### [WHAT THIS TASK INVOLVES]
The records below are to be restated word for word; their pictures are not.
[[ DATASET CONTENT, beginning ]]
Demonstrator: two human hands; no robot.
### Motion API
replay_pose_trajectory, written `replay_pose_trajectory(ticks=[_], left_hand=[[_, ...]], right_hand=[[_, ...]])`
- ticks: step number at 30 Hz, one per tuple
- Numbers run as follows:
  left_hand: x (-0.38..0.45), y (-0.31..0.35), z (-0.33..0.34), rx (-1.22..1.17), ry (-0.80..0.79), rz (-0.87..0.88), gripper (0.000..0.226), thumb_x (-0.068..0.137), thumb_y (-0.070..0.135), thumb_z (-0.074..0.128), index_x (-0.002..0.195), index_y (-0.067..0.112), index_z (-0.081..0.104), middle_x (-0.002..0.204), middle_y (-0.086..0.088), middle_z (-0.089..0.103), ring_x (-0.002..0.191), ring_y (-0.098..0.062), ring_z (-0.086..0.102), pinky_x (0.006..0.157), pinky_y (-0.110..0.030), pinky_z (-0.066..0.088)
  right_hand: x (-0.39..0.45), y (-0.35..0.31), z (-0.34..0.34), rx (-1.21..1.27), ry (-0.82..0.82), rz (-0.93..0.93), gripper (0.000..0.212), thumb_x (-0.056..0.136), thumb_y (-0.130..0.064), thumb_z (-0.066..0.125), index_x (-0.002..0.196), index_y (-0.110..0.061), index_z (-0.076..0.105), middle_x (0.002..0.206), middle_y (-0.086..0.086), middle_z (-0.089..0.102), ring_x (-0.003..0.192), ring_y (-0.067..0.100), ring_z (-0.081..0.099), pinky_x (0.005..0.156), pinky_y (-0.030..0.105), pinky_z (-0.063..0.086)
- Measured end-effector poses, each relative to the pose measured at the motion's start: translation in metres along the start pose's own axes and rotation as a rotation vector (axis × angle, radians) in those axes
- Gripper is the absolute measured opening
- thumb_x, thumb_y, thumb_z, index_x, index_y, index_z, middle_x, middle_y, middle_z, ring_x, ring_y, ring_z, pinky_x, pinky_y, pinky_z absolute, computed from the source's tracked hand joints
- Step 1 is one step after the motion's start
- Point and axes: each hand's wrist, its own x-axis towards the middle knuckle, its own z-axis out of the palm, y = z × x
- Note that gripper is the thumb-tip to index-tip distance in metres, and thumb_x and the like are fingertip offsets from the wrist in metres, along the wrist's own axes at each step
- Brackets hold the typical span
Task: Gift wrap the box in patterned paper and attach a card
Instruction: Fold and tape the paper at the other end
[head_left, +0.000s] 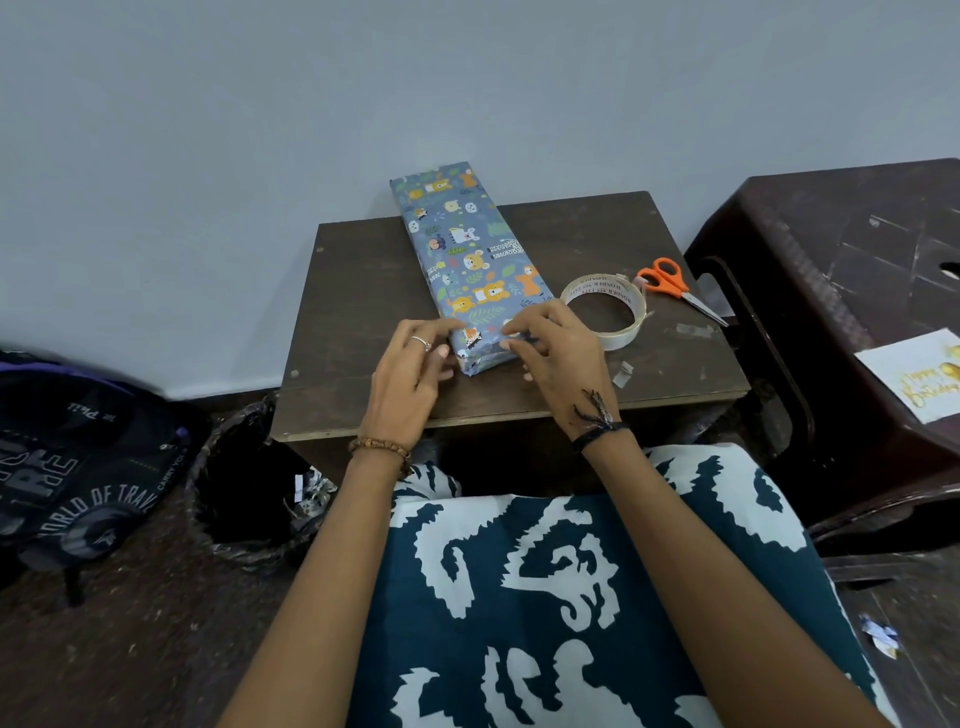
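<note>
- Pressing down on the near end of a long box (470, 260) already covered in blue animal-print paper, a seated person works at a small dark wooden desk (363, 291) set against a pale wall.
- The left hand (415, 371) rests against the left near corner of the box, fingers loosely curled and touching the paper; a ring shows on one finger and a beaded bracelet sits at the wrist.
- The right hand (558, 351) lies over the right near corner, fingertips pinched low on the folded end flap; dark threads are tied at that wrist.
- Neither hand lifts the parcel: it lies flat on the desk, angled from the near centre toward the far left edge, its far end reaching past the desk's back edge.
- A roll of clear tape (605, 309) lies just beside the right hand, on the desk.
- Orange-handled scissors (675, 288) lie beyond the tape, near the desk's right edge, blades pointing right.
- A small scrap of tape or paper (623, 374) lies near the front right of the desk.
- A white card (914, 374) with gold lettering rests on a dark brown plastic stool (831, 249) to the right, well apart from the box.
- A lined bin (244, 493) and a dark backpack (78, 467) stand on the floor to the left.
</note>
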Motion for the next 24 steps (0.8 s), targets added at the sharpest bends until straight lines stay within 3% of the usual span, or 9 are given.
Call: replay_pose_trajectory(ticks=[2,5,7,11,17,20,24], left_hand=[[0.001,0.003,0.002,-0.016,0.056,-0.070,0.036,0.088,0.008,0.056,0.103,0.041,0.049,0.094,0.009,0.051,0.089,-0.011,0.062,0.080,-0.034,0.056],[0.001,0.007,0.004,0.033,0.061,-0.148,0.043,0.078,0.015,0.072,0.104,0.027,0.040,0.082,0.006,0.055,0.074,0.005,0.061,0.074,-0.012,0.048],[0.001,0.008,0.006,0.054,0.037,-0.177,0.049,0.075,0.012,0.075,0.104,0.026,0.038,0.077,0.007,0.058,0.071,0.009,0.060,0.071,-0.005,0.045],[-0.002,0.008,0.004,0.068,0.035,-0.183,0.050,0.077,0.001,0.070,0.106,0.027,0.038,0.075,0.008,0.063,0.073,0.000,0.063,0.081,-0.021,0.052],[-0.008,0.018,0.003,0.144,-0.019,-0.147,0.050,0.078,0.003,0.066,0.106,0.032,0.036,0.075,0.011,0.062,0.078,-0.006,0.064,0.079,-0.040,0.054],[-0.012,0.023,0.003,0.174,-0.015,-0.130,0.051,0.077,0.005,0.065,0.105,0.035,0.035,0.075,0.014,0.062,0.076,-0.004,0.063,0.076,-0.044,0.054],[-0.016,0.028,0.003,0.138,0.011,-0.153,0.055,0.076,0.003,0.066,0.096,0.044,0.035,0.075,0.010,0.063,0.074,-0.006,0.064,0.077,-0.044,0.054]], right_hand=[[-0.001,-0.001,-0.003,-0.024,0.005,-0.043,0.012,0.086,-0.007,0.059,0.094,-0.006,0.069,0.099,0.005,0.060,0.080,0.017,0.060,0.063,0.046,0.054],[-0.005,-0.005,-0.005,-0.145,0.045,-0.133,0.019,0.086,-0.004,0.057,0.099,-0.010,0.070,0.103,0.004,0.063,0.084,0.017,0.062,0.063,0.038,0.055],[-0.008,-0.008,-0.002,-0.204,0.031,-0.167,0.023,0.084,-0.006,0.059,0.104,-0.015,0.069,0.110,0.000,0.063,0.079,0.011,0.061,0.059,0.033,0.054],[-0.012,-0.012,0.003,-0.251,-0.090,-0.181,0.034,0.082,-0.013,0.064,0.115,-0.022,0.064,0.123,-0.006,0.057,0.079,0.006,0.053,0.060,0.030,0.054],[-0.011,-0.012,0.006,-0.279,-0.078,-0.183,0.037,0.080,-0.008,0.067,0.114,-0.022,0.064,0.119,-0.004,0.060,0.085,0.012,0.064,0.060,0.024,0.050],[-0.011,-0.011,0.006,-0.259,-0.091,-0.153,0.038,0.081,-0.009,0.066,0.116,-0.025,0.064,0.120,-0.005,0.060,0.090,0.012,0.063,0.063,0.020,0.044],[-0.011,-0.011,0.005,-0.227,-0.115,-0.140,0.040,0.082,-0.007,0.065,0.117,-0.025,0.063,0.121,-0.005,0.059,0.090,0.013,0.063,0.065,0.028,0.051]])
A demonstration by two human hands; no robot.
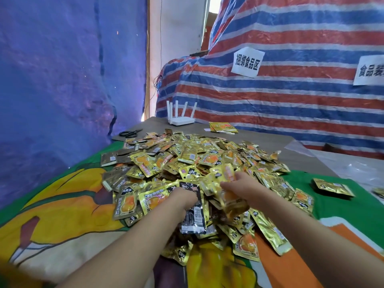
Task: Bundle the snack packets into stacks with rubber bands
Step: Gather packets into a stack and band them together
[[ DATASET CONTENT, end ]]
### [SOLUTION FOR THIS EXERCISE]
Demonstrator: two human hands; no robot.
### Motion API
replay_pose_trajectory, written `replay_pose_trajectory(ticks=[_], left_hand=[[_, ...]], right_hand=[[_, ...]])`
- ticks: step number at 30 Hz, one per tuple
- Numbers run as follows:
  left_hand: x (-0.38..0.45), y (-0.31..0.35), z (-0.33..0.34), rx (-1.22..1.17), ry (-0.80..0.79), rz (-0.87..0.88), gripper (0.000..0.226), thumb_x (-0.068..0.137), thumb_y (-0.070..0.135), thumb_z (-0.074..0.128), index_x (-0.002..0.195), index_y (-0.067..0.112), index_z (-0.081..0.104), middle_x (-0.002..0.204), middle_y (-0.086..0.088), middle_z (-0.089..0.103), ring_x (-0.002..0.191), ring_y (-0.098..0.062), ring_z (-0.086..0.102), pinky_x (0.006..0.157), pinky_y (-0.110..0.030), pinky_z (-0.066..0.088)
  right_hand: x (-0.39..0.45), y (-0.35..0.31), z (-0.34..0.34), rx (-1.21..1.27), ry (-0.82..0.82), rz (-0.93..0.93), gripper (0.000..0.212), thumb_x (-0.056..0.136), thumb_y (-0.130..0.064), thumb_z (-0.066..0.125), index_x (-0.002..0.196), index_y (-0.110..0.061), index_z (-0.076..0.105), middle_x (0.002..0.206), middle_y (-0.086..0.086), middle_z (-0.089..0.102), ring_x (-0.003..0.192), ring_y (-0.067..0.100), ring_z (-0.081..0.099), pinky_x (0.005..0.156), pinky_y (-0.030..0.105), pinky_z (-0.063..0.086)
- Measured end-effector poses, each relative to the pose measured at the motion's start: translation in metres along the start pose's own axes and rotation as a rotation vector (axis × angle, radians) in those axes
- Gripper is the absolute measured opening
- thumb_x, thumb_y, thumb_z, index_x, index_y, index_z, middle_x, middle_y, middle_z, ring_x, ring_y, ring_z, pinky_x, pinky_y, pinky_z absolute, computed from the source's tracked hand joints
- Step 1 is one step after the motion's start
- Point and axes: each hand's wrist, its own x-axis towards the middle knuckle, its own z-axis out of the palm, y = z × x
- Note that gripper is the thumb-tip to index-tip distance in metres, and thumb_x and the like are fingertip offsets from the wrist in metres, along the wrist's own axes at each step
- Brackets hold the typical span
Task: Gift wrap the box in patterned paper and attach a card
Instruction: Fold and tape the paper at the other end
[head_left, +0.000s] 
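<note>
- Pressing down on the near end of a long box (470, 260) already covered in blue animal-print paper, a seated person works at a small dark wooden desk (363, 291) set against a pale wall.
- The left hand (415, 371) rests against the left near corner of the box, fingers loosely curled and touching the paper; a ring shows on one finger and a beaded bracelet sits at the wrist.
- The right hand (558, 351) lies over the right near corner, fingertips pinched low on the folded end flap; dark threads are tied at that wrist.
- Neither hand lifts the parcel: it lies flat on the desk, angled from the near centre toward the far left edge, its far end reaching past the desk's back edge.
- A roll of clear tape (605, 309) lies just beside the right hand, on the desk.
- Orange-handled scissors (675, 288) lie beyond the tape, near the desk's right edge, blades pointing right.
- A small scrap of tape or paper (623, 374) lies near the front right of the desk.
- A white card (914, 374) with gold lettering rests on a dark brown plastic stool (831, 249) to the right, well apart from the box.
- A lined bin (244, 493) and a dark backpack (78, 467) stand on the floor to the left.
</note>
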Motion for the next 24 steps (0.8 s), targets added at the sharpest bends until straight lines stay within 3% of the usual span, or 9 are given.
Call: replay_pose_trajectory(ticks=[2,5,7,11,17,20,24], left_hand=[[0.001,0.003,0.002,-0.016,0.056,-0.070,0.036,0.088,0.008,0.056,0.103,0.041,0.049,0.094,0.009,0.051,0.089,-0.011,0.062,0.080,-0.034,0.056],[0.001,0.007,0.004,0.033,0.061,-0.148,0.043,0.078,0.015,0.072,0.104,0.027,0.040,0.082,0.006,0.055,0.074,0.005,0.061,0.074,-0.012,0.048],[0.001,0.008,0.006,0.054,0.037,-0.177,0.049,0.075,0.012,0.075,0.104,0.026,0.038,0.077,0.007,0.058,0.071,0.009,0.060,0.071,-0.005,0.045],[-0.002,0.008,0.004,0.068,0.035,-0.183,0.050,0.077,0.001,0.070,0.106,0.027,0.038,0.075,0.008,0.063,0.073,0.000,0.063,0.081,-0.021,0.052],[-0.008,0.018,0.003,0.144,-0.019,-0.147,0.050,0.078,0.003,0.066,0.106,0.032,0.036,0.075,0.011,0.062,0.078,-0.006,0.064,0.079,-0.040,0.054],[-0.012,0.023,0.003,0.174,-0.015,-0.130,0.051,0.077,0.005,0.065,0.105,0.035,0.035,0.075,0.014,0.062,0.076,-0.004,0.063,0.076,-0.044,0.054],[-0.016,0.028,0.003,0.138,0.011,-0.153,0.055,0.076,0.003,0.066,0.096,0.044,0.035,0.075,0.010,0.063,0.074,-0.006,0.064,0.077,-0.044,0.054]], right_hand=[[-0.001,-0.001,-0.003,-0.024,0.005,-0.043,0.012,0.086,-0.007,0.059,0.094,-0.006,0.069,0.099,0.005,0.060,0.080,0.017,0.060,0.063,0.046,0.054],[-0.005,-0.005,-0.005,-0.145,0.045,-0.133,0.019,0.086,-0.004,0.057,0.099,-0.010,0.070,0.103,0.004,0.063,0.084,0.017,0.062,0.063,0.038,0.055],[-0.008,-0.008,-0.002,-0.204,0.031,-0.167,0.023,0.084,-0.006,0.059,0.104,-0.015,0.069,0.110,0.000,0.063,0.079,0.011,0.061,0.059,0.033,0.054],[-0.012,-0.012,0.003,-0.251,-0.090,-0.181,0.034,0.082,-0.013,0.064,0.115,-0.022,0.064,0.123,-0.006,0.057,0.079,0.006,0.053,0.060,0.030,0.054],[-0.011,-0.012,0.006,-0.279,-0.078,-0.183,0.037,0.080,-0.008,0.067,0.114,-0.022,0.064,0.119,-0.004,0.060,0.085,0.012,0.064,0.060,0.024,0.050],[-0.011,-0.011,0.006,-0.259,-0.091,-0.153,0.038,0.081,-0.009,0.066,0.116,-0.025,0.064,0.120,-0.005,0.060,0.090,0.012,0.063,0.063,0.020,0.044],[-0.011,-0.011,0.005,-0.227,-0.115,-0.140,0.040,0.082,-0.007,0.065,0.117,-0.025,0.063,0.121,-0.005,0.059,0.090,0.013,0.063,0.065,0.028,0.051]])
A demonstration by two human hands; no robot.
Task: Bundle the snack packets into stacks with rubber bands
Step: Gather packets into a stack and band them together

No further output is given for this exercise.